Contract length: Another major consideration when comparing energy plans should be the length of the contract required by any particular energy company. Plans with fixed rates sometimes require longer contracts than those with variable rates.
Company reputation: As with any commodity, the company associated with an energy plan should have some degree of bearing on your decision. Some energy companies have been selling plans ever since New York deregulation took hold. Others are recent entries into the market.
New York energy facts
In addition to the New York deregulation system, there are many facts about energy that set the state apart. While New York deregulation is something to take advantage of, here are some things about New York to take pride in:
- New York produces more hydroelectric power than any other state east of the Rocky Mountains, in part due to the Robert Moses Niagara plant, which draws power from Niagara Falls.
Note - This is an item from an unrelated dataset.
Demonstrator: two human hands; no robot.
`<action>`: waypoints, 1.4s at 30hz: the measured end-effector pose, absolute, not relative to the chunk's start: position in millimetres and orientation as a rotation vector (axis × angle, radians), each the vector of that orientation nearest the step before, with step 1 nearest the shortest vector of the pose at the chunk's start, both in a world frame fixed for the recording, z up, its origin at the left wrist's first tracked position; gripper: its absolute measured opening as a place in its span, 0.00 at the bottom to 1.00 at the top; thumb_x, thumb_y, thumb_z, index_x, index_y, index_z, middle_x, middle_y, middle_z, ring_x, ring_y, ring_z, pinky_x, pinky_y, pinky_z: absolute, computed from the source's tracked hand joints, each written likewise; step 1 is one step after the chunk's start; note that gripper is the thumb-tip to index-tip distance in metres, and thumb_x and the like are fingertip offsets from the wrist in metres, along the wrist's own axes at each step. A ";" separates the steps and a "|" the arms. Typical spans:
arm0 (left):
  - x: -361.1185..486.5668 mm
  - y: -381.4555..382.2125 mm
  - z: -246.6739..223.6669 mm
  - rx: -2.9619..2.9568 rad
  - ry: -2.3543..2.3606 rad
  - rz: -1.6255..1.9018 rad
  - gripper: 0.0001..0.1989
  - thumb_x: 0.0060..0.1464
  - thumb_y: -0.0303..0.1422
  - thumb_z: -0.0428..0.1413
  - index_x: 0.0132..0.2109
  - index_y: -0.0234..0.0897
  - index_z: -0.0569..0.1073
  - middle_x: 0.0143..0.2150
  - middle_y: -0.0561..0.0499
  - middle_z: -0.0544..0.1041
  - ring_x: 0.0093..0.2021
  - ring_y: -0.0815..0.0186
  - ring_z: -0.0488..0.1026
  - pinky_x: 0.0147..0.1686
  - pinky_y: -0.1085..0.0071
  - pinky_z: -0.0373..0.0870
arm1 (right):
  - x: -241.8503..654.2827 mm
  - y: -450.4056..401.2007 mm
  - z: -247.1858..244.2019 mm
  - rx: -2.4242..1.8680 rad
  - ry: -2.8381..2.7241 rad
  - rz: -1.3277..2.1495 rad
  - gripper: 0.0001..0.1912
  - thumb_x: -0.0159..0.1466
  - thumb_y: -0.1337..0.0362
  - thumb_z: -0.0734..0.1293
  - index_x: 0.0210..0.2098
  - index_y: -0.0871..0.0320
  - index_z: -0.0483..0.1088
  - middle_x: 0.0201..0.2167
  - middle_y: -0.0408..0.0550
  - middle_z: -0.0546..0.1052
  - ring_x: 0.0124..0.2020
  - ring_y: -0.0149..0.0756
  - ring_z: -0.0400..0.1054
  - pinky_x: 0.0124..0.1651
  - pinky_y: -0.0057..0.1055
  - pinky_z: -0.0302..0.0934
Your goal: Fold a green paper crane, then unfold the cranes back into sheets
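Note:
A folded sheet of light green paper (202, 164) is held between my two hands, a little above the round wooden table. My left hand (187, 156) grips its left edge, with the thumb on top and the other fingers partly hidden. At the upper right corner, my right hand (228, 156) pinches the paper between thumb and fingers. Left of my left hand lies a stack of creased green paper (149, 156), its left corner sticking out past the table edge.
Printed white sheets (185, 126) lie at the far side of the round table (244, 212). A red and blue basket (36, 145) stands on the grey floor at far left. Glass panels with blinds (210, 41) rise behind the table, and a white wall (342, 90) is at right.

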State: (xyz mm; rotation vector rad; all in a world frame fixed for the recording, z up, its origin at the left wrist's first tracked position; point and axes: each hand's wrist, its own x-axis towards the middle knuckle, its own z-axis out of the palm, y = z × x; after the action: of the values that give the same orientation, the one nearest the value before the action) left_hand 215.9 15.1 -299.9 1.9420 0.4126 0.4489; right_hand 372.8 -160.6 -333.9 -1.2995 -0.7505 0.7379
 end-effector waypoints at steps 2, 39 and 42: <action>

- Per capita energy consumption in New York is among the lowest in the nation, due in part to the state's widely used mass transportation systems.
- On average, New York households consume around one-half of the electricity that average American households do.
- New York has considerable energy potential, with some of the greatest hydropower resources in the nation and substantial wind power in the mountains.
- New York state electricity is not heavily dependent on any one fuel. New Yorkers rely on four nuclear plants, hydroelectricity, coal, petroleum and natural gas for power. Electricity is also imported from outside the state and even from Canada!